Well, not in the hardware sense, not yet at least, even though it’d be wicked to have an even faster box here (with some due control of course, but I’ll get back to that later). I’ll probably get some more memory and AMD Istanbul CPUs when I’ll have some cash surplus — which might not be soon.

Thanks to Zac, and his irreplaceable help, Portage gained a few new features that made my life as “the tinderbox runner” much easier: collision detection now is saved in the build/merge log, this way I can grep for them as well as for the failures; the die hook is now smarter, working even in case of failures coming from the Pythons side of Portage (like collisions) and it’s accompanied by a success hook. The two hooks are what I’m using for posting to the whole coming of the tinderbox (so you can follow that account if you feel like being “spammed” by the proceeding of the tinderbox — the tags allow to have quick look of how the average is).

But it’s not just that; if you remember me looking for a run control for the tinderbox, I’ve implemented one of the features I talked about in that post even without any fancy, complex application: when a merge fails, the die hook masks the failed package (the exact revision), and this has some very useful domino effects. The first is that the same exact package version can only ever fail once in the same tinderbox run (I cannot count the times my tinderbox wasted time rebuilding stuff like mplayer, asterisk or boost and failing, as they are dependencies of other packages), and that’s what I was planning for; what I had instead is even more interesting.

While the tinderbox already runs in “keep going mode” (which means that a failed, optional build will not cause the whole request to be dropped, and applies mostly to package updates), by masking specific, failing revisions of some packages, it also happens to force downgrades, or stop updates, of the involved packages, which means that more code is getting tested (and sometimes it gets luckier as older versions build where newer don’t). Of course the masking does not happen when the failure is in the tests, as those are quite messed up and warrant a post by themselves.
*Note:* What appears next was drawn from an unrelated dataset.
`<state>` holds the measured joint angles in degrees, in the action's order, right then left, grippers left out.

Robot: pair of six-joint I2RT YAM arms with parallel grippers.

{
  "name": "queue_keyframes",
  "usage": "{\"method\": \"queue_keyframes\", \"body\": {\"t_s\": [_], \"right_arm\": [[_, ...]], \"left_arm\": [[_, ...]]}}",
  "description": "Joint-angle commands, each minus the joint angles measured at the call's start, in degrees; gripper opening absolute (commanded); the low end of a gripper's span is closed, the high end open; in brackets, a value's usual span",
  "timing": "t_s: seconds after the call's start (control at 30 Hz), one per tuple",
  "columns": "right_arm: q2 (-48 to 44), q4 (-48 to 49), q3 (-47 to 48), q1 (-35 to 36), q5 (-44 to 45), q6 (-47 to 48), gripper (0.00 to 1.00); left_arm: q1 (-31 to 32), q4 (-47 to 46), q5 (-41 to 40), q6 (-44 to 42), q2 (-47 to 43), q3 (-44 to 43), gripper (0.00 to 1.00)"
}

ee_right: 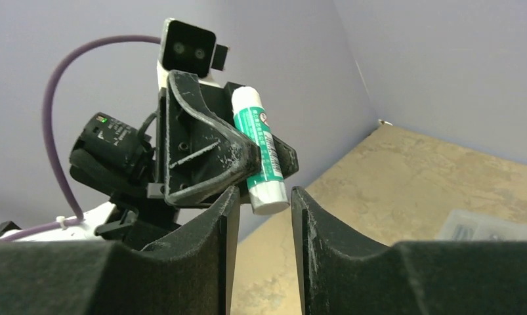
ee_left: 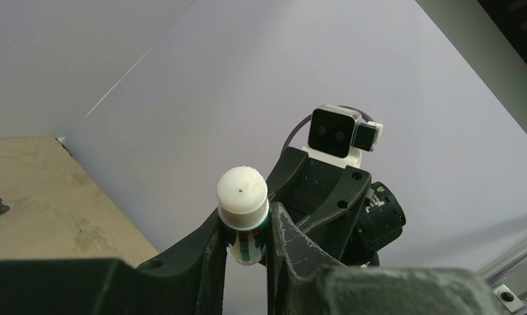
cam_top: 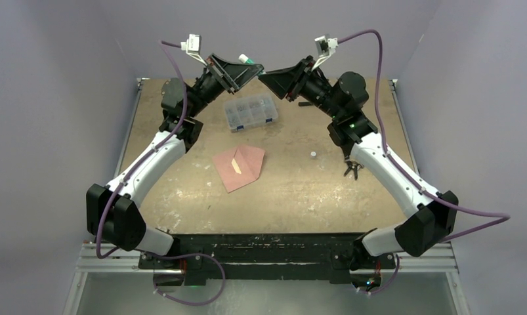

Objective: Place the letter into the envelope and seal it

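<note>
The salmon-pink envelope (cam_top: pixel 242 169) lies flat on the table's middle. A pale peach strip (cam_top: pixel 237 165) shows at its opening; the rest of the letter is hidden. Both arms are raised at the back. My left gripper (cam_top: pixel 246 67) is shut on a green-and-white glue stick (cam_top: pixel 246 59), seen close in the left wrist view (ee_left: pixel 243 213) between the fingers (ee_left: pixel 293 236). My right gripper (cam_top: pixel 263 75) is open, facing the left one. In the right wrist view the stick (ee_right: pixel 260 154) has its white end just beyond my open fingertips (ee_right: pixel 259 197), not touching them.
A clear compartment box (cam_top: pixel 250 110) stands behind the envelope. A small white object (cam_top: pixel 313 154) and a small black object (cam_top: pixel 352 170) lie right of centre, beside the right arm. A dark object (cam_top: pixel 306 103) lies at the back. Purple walls enclose the table.
</note>
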<state>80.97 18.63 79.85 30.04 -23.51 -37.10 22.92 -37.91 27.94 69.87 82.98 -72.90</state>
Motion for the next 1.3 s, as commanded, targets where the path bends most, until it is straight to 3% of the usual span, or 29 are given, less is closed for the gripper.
{"method": "queue_keyframes", "body": {"t_s": [0.0, 0.07, 0.17, 0.27, 0.43, 0.6, 0.8, 0.97, 1.07, 1.1, 1.2, 1.27], "right_arm": [[-1.10, 7.41, -0.85, 0.10, -1.07, -4.89, 0.37], [-0.70, 8.01, -0.78, 0.10, -1.16, -5.80, 0.32], [0.15, 8.37, -0.80, 0.04, -2.28, -7.98, 0.12], [0.38, 9.63, -1.41, 0.10, -3.41, -10.88, 0.00], [-0.50, 17.94, -7.12, -0.21, -4.63, -26.16, 0.00], [0.44, 33.09, -12.99, -0.77, -3.97, -49.44, 0.00], [1.83, 51.05, -21.94, -0.60, 4.31, -75.67, 0.00], [3.10, 60.74, -25.38, -0.28, 8.51, -87.88, 0.00], [2.98, 60.03, -24.41, -0.25, 6.59, -86.69, 0.00], [3.15, 58.77, -23.60, -0.25, 4.56, -84.77, 0.02], [3.86, 56.61, -20.52, -0.25, -1.08, -78.99, 0.44], [4.11, 55.35, -18.71, -0.26, -4.01, -75.22, 0.62]], "left_arm": [[0.09, -1.29, 1.48, -0.27, -0.51, -2.21, 0.00], [0.10, -1.29, 1.71, -0.39, -0.77, -1.93, 0.00], [0.03, -1.60, 1.76, -0.33, -1.13, -1.72, 0.00], [0.10, -3.00, 1.77, -0.34, -1.37, -1.60, 0.00], [0.04, -10.26, 1.34, -0.58, -1.93, 0.91, 0.00], [0.11, -20.41, 3.56, -6.14, -2.40, 3.72, 0.00], [0.15, -35.88, 10.13, -15.52, -3.73, 7.51, 0.00], [0.14, -46.92, 16.34, -14.94, -2.11, 7.06, 0.00], [0.15, -47.66, 15.97, -13.68, -1.11, 6.02, 0.00], [0.19, -47.58, 14.93, -13.36, -1.06, 6.13, 0.00], [0.20, -45.07, 12.43, -14.07, -1.60, 6.45, 0.00], [0.19, -43.52, 10.43, -14.68, -2.08, 7.00, 0.00]]}}
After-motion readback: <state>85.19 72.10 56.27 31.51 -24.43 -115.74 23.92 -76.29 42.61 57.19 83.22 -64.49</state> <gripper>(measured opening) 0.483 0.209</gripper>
Unfortunately I’m now wondering how taxing the whole tinderbox process is getting: in the tree there are just shy of 14 thousands packages. Of these, some will merge in about three minutes (this is back-to-back from call to emerge to end of the process; I found nothing going faster than that), and some rare ones, like Berkeley DB 4.8, will take over a day to complete their tests (db-4.8 took 25 hours, no kidding). Accepting an average of half an hour per package, this brings us to 7 thousands hours, 300 days, almost an year. Given that the tinderbox is currently set to re-merge the same package over a 10 weeks schedule, this definitely gets problematic. I sincerely hope the average is more like 10 minutes, even thought that will still mean an infinite rebuild. I’ll probably have to find the real average looking through the total emerge log, and at the same time I’ll have to probably reduce the rebuild frequency.

Again, the main problem gets to be with parallel make: I’d be waiting for the load of the system to be pretty high while on the other hand it’s really left always under the value of 3. Quite a few build systems, including Haskell extensions’, Python’s setuptools, and similar does not seem to support parallel build (in case of setuptools, it seems that it calls make directly, so ignoring Gentoo’s emake wrapper), and quite a few packages force serial make (-j1) anyway.

And a note here: you cannot be sure that calling emake will give you parallel make; beside the already-discussed “jobserver unavailable” problem, there is the .NOTPARALLEL directive that instructs GNU make to not build in parallel even though the user asked -j14. I guess this is going to one further thing to look for when I’ll start with the idea of distributed static analysis.

Comments 4
  1. For the .NOTPARALLEL problem, what about patching GNU make to print a diagnostic on stderr when that directive blocks parallelism, so you can find such packages automatically as they are hit? This should be easy to do, and could even be extended to allow an environment variable to force GNU make to ignore the directive, similar to how you are already using the make-as-function trick to parallelize ebuilds that are normally not parallel.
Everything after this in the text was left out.